I have lots of areas within a drawing, with spaces in between (see attached - but for a much larger area)

Is there a way to expand the areas so that the lines are removed (i.e. the borders of all cells touch eachother)?

It does not need to be accurate - it's just all area has to be accounted for.

This would be awesome

Thanks

Hugh

Attachments:
areas.jpg

adaptagis

633 post(s)
#11-Sep-14 15:31

check manifold help for Buffers and normailze Metric

dumbledown62 post(s)
#11-Sep-14 16:33

Thanks adaptagis,

that's pretty good, but some of the zones lose their definition a bit - I was hoping that just the space in between would change. Maybe that's asking for too much.

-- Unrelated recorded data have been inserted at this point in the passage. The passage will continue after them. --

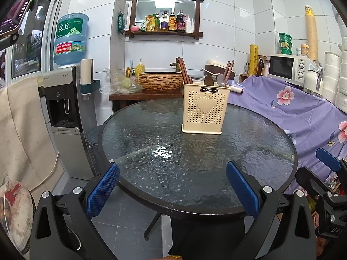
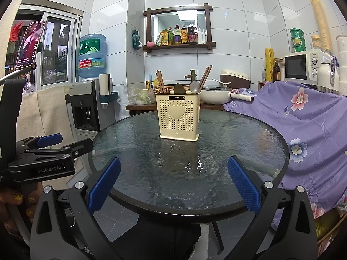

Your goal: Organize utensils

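Chopsticks (image 2: 161,82) and spoons (image 2: 194,86) stand in the cream holder (image 2: 179,118) far ahead on the glass table (image 2: 249,130), so the left gripper (image 1: 172,186) and right gripper (image 2: 173,184) hang back, wide open, holding nothing.

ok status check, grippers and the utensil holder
Left gripper and right gripper open, empty. Utensil holder upright on glass table, chopsticks and spoons inside. Nothing in the way.

Tabletop (image 1: 151,130) bare; only caddy (image 1: 205,108) obstructs.
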`<state>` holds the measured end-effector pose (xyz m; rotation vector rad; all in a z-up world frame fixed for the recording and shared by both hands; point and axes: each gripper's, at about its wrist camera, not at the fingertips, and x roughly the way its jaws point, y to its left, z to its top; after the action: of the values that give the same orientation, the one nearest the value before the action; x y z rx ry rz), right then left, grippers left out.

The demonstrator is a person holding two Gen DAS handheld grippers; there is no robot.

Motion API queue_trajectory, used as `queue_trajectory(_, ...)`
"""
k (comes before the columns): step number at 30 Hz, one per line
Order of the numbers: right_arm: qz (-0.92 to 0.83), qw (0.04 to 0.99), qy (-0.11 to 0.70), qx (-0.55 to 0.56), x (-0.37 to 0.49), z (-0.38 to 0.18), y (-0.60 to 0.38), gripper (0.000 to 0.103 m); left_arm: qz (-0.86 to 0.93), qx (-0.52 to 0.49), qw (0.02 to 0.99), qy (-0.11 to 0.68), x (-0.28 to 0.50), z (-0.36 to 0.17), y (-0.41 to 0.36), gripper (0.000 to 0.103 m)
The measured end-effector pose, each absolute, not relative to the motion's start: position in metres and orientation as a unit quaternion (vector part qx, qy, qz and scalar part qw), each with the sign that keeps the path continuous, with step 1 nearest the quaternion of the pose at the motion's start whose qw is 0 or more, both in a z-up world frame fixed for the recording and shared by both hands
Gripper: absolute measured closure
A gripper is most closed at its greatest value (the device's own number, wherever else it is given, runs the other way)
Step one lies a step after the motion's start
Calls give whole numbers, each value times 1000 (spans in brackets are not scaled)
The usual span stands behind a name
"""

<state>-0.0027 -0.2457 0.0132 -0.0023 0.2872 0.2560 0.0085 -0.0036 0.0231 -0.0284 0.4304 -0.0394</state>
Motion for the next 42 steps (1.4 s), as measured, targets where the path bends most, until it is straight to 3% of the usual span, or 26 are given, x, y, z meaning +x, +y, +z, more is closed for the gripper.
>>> queue_trajectory(42, 127, 981, 148, 0, -1, 11, -249, 6, -20, -12, 977, 214, 8, 22, -4, 6)
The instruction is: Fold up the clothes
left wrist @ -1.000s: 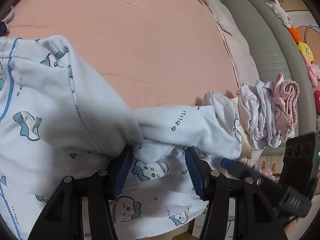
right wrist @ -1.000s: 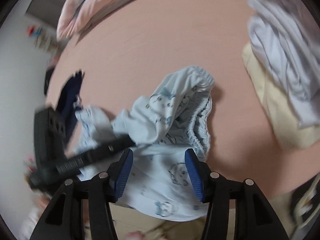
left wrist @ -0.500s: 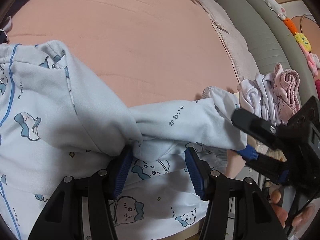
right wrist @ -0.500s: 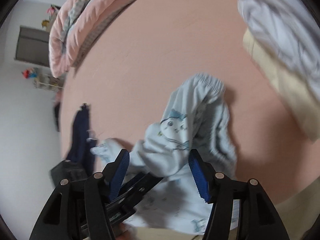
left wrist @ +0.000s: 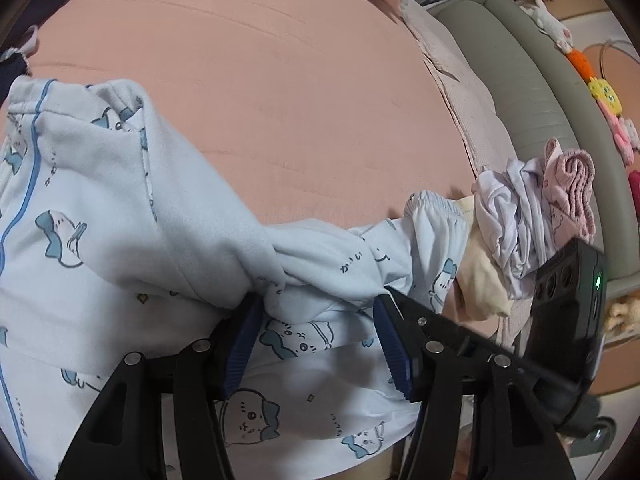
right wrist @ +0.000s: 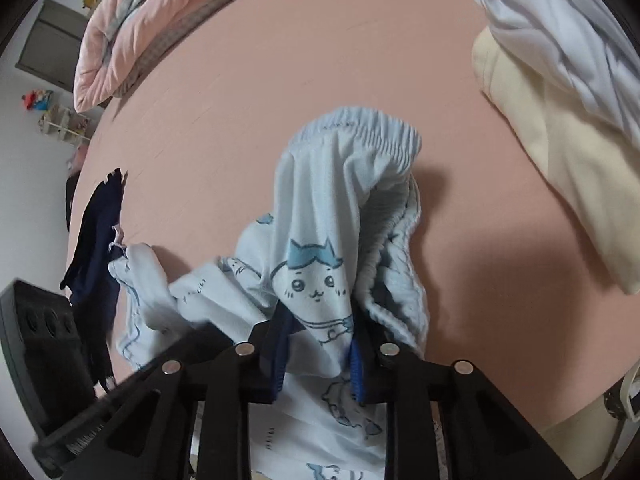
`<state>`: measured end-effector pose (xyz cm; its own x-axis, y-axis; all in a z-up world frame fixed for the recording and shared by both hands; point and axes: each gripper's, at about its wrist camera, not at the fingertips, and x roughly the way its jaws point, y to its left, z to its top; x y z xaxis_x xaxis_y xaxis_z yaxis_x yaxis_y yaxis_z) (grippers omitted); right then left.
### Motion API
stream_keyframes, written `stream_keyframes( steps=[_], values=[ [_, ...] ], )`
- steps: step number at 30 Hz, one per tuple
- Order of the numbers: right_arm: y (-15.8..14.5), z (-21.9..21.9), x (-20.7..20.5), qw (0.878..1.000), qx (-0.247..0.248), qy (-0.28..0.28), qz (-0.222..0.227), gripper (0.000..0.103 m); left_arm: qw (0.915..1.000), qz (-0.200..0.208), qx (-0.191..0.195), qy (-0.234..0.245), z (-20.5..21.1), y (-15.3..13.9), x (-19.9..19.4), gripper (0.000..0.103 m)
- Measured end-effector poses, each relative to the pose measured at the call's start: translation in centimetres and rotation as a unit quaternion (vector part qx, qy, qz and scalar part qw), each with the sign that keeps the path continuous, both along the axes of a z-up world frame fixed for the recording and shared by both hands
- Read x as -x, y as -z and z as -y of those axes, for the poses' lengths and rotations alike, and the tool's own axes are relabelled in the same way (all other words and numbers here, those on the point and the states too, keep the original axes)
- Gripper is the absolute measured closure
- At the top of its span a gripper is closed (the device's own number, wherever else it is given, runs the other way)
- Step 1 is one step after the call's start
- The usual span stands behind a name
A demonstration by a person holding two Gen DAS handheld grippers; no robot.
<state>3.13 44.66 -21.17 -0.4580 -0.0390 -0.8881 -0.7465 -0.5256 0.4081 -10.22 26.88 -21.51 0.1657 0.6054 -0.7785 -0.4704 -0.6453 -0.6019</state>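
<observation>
The light blue pyjama garment (right wrist: 320,240) is now pinched by the closing right gripper (right wrist: 318,356), which stood wider a moment before. Bunched cloth is still straddled by the half-open, widening left gripper (left wrist: 316,344), near the bed's (left wrist: 280,80) front edge.

So the pajama pants (right wrist: 320,264) lie bunched on the bed sheet (left wrist: 280,80) at its near edge, and everything else sits around them: the heap of other clothes (left wrist: 532,216) is on the sheet just to their right, touching or nearly touching the waistband end, and a dark garment (right wrist: 96,248) lies on the sheet right at their left end. Way behind the pants, at the far side of the sheet, there's a folded quilt (right wrist: 132,28). The padded headboard (left wrist: 520,72) runs along the right, behind the heap, with plush toys (left wrist: 600,92) lined up beyond it.
</observation>
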Motion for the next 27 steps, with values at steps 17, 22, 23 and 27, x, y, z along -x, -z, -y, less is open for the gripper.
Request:
stream_keyframes(
  steps=[17,22,23,27],
  values=[
    [-0.5,2.6,-1.9,0.99,-0.108,-0.089,-0.007,0.084,0.9873,0.142,-0.023,-0.067,0.3,0.3,3.4,0.04],
    [-0.5,3.6,-2.5,0.983,-0.14,-0.117,-0.004,0.084,0.985,0.153,0.013,-0.079,-0.5,0.7,3.9,0.046],
    [-0.6,3.8,-2.6,0.982,-0.147,-0.122,-0.002,0.084,0.9851,0.149,0.024,-0.083,-0.5,0.7,3.9,0.058],
    [-0.6,4.5,-2.7,0.978,-0.163,-0.132,0.002,0.084,0.9864,0.129,0.053,-0.087,-0.2,1.1,3.8,0.086]
  ],
)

Thanks for the 2nd piece of help today!

tjhb
10,094 post(s)
#11-Sep-14 22:28

Can you post some sample data please? I'd like to have a go at this in SQL.

By the way it's also worth trying [All objects] Attach to [All objects] transform*, temporarily adjusting precision for the purpose (see Manual). *Or Attach to Self.

But the finest result can be achieved in custom SQL.

dumbledown62 post(s)
#12-Sep-14 08:47

Thanks tjhb,

I've tried those, and although useful the zones become a bit more distorted than I would like.

Here's my drawing, this would be great.

Really appreciate the offer

Attachments:
zone boundaries.map

tjhb
10,094 post(s)
#12-Sep-14 16:30

Got it, ideal. Thanks very much.

tjhb
10,094 post(s)
#16-Sep-14 09:57

OK try this query.

Choose a threshold which is slightly wider than the maximum width of the open paths ("gaps") you want to fill. The defaut (if you enter nothing) is 100 units.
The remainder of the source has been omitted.